The ground underneath me gives way and I go crashing down to the level beneath. I land in the middle of the Carnegie’s kitchen, behind the countertop. For a moment, I remain entirely still, peering around the dim interior of the Carnegie. Mixy’s pilot’s dome is unattended, and I can see dark water beyond flashing by with the occasional bubble or fish as the ship continues on its course.
Sola screams again, her voice echoing around the empty lounge.
I go to the float-tube on this level, which is open, and step in. The tube sends me down.
I emerge into the cargo bay, which has since been transformed into some sort of holding area. The space is cut in half with a wall of glass, and on the other side, I can see Mixy, Dorian, and Lydia looking down onto a high table. Sola is lying on the table, eyes wide, mouth stretched back in pain. And from where I’m standing, I can see Mixy is performing some sort of surgery on her, three hands questing through her open abdomen.
She screams, a tortured, horrendous sound, and I realize they’re performing surgery on her while she’s awake.
“What are you doing?!”
I scream, rushing forward and pounding on the glass.
Dorian and Lydia turn, startled by the intrusion. Mixy turns around more slowly, holding a small, pulsing blue orb in his hand.
“Synergists carry self-contained communications relays,” Mixy answers calmly. “We had no choice but to remove the device to protect ourselves.

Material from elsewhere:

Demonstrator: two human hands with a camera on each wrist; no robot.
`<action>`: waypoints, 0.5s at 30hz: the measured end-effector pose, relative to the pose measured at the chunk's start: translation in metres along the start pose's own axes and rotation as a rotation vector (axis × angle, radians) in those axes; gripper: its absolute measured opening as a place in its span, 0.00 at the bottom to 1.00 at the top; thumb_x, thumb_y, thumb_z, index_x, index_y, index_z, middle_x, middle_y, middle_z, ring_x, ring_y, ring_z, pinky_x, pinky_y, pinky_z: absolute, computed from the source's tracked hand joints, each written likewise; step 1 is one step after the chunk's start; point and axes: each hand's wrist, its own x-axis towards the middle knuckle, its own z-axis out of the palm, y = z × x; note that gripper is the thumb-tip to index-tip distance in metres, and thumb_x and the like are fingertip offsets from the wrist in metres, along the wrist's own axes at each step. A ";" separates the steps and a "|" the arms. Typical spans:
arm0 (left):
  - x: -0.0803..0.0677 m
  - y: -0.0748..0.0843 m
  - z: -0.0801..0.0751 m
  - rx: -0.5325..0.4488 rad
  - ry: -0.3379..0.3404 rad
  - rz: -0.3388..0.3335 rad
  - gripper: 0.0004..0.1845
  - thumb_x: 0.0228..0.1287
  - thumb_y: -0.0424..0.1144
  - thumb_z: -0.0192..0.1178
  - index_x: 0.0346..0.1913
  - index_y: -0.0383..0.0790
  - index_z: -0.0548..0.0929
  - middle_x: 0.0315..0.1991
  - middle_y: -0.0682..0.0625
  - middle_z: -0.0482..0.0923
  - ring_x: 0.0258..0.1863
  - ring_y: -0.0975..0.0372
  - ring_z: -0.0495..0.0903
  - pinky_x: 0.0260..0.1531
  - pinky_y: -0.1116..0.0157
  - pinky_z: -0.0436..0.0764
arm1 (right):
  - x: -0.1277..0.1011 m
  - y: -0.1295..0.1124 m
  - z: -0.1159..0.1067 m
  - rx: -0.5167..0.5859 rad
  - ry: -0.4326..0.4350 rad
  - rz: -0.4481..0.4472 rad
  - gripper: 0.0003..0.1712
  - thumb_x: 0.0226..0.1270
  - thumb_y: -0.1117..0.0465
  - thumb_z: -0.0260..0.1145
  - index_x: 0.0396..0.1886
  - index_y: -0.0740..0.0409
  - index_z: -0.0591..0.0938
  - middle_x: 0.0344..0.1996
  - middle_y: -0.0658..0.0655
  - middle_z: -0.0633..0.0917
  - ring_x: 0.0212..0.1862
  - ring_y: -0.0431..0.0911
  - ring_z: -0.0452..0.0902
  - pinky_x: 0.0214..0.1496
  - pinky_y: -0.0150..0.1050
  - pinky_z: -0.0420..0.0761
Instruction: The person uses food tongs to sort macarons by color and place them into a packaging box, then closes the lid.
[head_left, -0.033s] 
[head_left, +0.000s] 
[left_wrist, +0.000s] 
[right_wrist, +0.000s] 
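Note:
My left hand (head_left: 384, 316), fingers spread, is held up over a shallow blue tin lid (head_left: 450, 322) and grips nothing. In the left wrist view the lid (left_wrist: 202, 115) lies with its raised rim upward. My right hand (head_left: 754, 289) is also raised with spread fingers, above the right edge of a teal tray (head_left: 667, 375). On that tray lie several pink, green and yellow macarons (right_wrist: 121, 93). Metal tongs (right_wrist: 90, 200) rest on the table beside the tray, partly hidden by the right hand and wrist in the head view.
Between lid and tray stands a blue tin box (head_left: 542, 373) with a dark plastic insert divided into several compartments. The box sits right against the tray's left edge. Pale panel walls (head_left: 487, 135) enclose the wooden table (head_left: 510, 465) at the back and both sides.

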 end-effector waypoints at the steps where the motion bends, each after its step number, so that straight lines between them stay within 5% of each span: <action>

How did you get down here?”
“You locked me up there so I wouldn’t see this?” I feel the heat rising to my face.
Sola’s eyes are looking about the room now. They pass over my face without even a glimmer of recognition.
“Get away from her! RIGHT NOW!” I point my Gibson at the glass. They’re suddenly all very aware that I’m the only one down here with a Resonator, and I can see it by the way they slowly step away from the operating table.
“She’s a machine, Caleb,” Dorian explains quietly. “A convincing machine, I’ll give you that. But still a machine.”
“Then why are Mixy’s hands covered in blood?” I ask. “You’re torturing her. Look at her!”
Dorian glances back over his shoulder at Sola, who’s shuddering violently on the table, her voice croaking.
“Put her under, Mixy,” Dorian orders.
“Don’t move,” I say, training my Gibson on Mixy. But he ignores me, lumbering over to his tactile displays and swiping through several commands. A moment later, Sola’s eyes close, and her breathing slows. There are several fibrous cords running into her spine from the table.
“Lydia,” I say, looking to her. She can barely meet my eyes, and her skin is roiling with a dark blue. “If you get your Resonator, can you close her back up?”
“Yes,” she nods. “Synergists have nanite technology to repair damage to their gelcircuitry, but I can hasten the repair of her biological components.”
“Do it.”
Lydia walks over to the Carnegie’s wall and sets a palm upon it, and a moment later her Resonator is delivered to her.